Ecoam na obra de Kafka os “problemas da rua” (CAMUS, 2008, p.148), ou seja, os dilemas humanos imersos em meio ao cotidiano. A partir da condição humana, vislumbra-se o interesse de Kafka em fazer transparecer “uma implacável grandeza” ao mesmo tempo que “uma absurdidade fundamental” (CAMUS, 2008, p.148). Na representação deste absurdo, toma forma um “jogo de contrastes paralelos” na criação de kafkaniana. Sendo o símbolo um canal de relação entre dois planos distintos, o léxico de correspondência entre estes dá-se de forma genérica e não precisa. É preciso evocar o que se pressente nos contrastes, ambigüidades e vacilações perpétuas entre o natural e o extraordinário, o indivíduo e o universal, o trágico e o cotidiano, o absurdo e o lógico. Para Camus, situa-se aí o segredo de sua obra ao mesmo tempo que sua ressonância e significação. “São paradoxos que é preciso enumerar, contradições que é preciso reforçar para compreender a obra absurda.” (CAMUS, 2008, p. 147).

Em “A Metamorfose” observa-se esta relação e contraste ao notar-se que esta trata de uma “iconografia de uma ética da lucidez”, ao mesmo tempo, que do próprio horror humano ante os animais que habitam em si e que facilmente podem vir à tona. Destarte, “A Metamorfose”, num artifício similar a “O Processo”, projeta o absurdo e o trágico na cumplicidade entre o lógico e o cotidiano. De fato, Kafka, paradoxalmente, expressa a tragédia no cotidiano e o absurdo no lógico. Assim, Samsa é um caixeiro-viajante que ao ver- se se transformando em um inseto inquieta-se unicamente com o possível aborrecimento de seu chefe ante sua ausência. Frente à inusitada aventura do caixeiro-viajante nota-se apenas “um leve aborrecimento”, insensato e incoerente aos olhos do leitor.
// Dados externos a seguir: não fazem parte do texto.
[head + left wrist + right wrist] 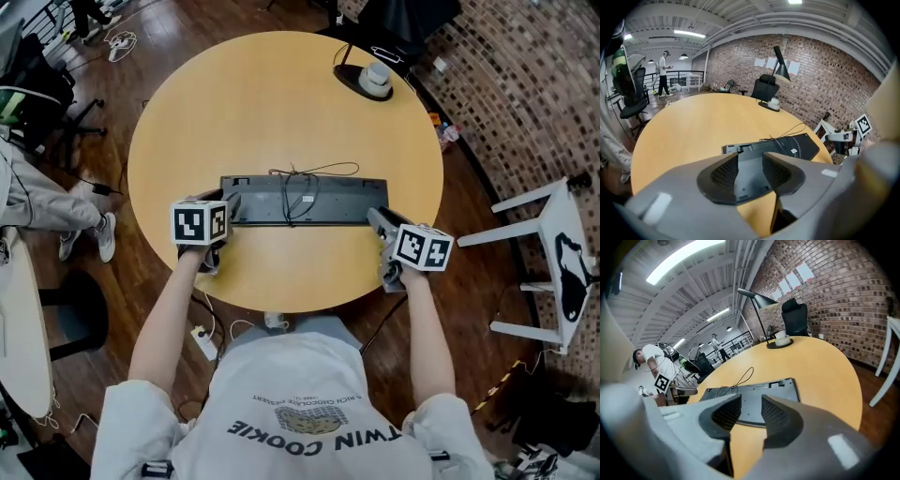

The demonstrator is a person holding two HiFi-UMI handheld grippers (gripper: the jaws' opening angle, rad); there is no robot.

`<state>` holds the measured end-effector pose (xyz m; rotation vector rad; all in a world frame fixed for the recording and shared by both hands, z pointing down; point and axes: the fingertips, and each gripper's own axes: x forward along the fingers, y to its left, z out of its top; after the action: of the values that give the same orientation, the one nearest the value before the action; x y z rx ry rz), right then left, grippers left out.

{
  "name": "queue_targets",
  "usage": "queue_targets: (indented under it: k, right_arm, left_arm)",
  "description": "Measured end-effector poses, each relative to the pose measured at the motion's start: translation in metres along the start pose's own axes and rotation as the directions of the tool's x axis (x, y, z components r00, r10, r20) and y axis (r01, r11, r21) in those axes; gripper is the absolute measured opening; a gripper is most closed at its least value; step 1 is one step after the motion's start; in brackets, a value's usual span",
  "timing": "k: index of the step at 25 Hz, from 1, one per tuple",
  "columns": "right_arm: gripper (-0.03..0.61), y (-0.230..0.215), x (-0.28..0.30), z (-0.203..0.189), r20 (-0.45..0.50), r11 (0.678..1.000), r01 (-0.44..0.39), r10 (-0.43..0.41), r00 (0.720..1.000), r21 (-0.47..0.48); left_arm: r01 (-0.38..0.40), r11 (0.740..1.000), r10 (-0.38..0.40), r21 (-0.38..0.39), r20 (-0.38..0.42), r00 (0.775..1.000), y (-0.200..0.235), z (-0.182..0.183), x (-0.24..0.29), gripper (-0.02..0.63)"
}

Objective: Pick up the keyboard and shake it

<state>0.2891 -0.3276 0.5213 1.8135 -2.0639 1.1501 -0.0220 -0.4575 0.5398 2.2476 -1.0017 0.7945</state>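
The left hand-held gripper (230, 208) sits at the lower left of the table, with its marker cube toward the person. Its jaws stand apart. In the left gripper view (750, 171) the two ribbed pads (725, 172) frame a gap, and the left end of the keyboard (787, 147) shows in it with neither pad pressing on it. The right hand-held gripper (375, 217) mirrors it at the lower right. In the right gripper view (751, 411) its jaws are also apart, with the keyboard's (754, 397) right end showing in the gap and bare table below it.

The keyboard (305, 202) lies flat on the table, just below the middle of the head view. It runs left to right between the two grippers — a dark grey slab with no keys showing on the upturned face. Its thin black cable (300, 183) lies looped over its middle and trails onto the wood just above it.

The table (281, 103) is round with a light wooden top, and most of it is bare. Near its upper right rim stands a desk lamp's round black base (373, 80) carrying a white cup-like object. The lamp's arm and shade rise against the brick wall in the left gripper view (780, 70).

Off the table, on the dark wood floor, a white chair (553, 253) stands at the right edge of the frame. A seated person's leg and shoe (75, 220) reach in at the left edge — well apart from the grippers. A white power strip (204, 342) lies on the floor below the table's near rim.
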Motion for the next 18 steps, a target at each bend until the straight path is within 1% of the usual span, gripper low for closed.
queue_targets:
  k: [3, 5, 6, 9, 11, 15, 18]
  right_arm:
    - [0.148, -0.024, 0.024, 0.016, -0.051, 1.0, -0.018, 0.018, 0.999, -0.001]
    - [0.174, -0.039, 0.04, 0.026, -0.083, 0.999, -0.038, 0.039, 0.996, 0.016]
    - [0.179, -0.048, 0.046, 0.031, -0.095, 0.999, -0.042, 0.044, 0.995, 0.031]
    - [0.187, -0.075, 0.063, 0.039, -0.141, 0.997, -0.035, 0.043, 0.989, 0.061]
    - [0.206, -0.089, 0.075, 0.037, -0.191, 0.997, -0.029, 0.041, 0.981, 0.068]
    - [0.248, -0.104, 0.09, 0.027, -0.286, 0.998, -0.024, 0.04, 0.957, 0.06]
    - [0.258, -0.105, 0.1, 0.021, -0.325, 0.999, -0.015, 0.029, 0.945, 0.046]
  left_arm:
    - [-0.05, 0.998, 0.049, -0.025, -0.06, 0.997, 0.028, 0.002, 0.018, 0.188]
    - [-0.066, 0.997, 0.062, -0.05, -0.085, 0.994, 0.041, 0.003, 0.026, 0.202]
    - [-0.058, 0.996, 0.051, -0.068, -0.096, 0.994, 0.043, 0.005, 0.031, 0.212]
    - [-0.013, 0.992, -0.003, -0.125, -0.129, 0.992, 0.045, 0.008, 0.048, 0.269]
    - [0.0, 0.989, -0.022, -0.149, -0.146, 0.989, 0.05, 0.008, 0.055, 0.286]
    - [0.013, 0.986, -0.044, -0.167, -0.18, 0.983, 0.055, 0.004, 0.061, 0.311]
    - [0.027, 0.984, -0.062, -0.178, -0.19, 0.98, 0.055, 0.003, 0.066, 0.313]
Camus reconhece neste artifício o matiz de toda a arte kafkaniana: “Quando Kaflka quer expressar o absurdo, lança mão da coerência.” (CAMUS, 2008, p. 150)

É conhecida a história do louco que estava pescando numa banheira; um médico que tinha suas idéias sobre os tratamentos psiquiátricos lhe perguntou “se estavam mordendo” e obteve uma resposta rigorosa: “Claro que não, imbecil, isso é uma banheira.” Esta história é do gênero barroco. Mas nela se percebe de maneira sensível como o efeito absurdo está ligado a um excesso de lógica. O mundo de Kafka é na

verdade um universo indizível onde o homem se dá o luxo torturante de pescar numa banheira, mesmo sabendo que dali não sairá nada. (CAMUS, 2008, p. 150)

Em seu princípio, a obra de Franz Kafka é então para Camus uma obra absurda. O problema do absurdo, de fato, encontra representação na criação kafkaniana. Em relação a “O Processo”, Camus é enfático: “nada falta”, “a carne triunfa”, “o sucesso é total” (CAMUS, 2008, p.150).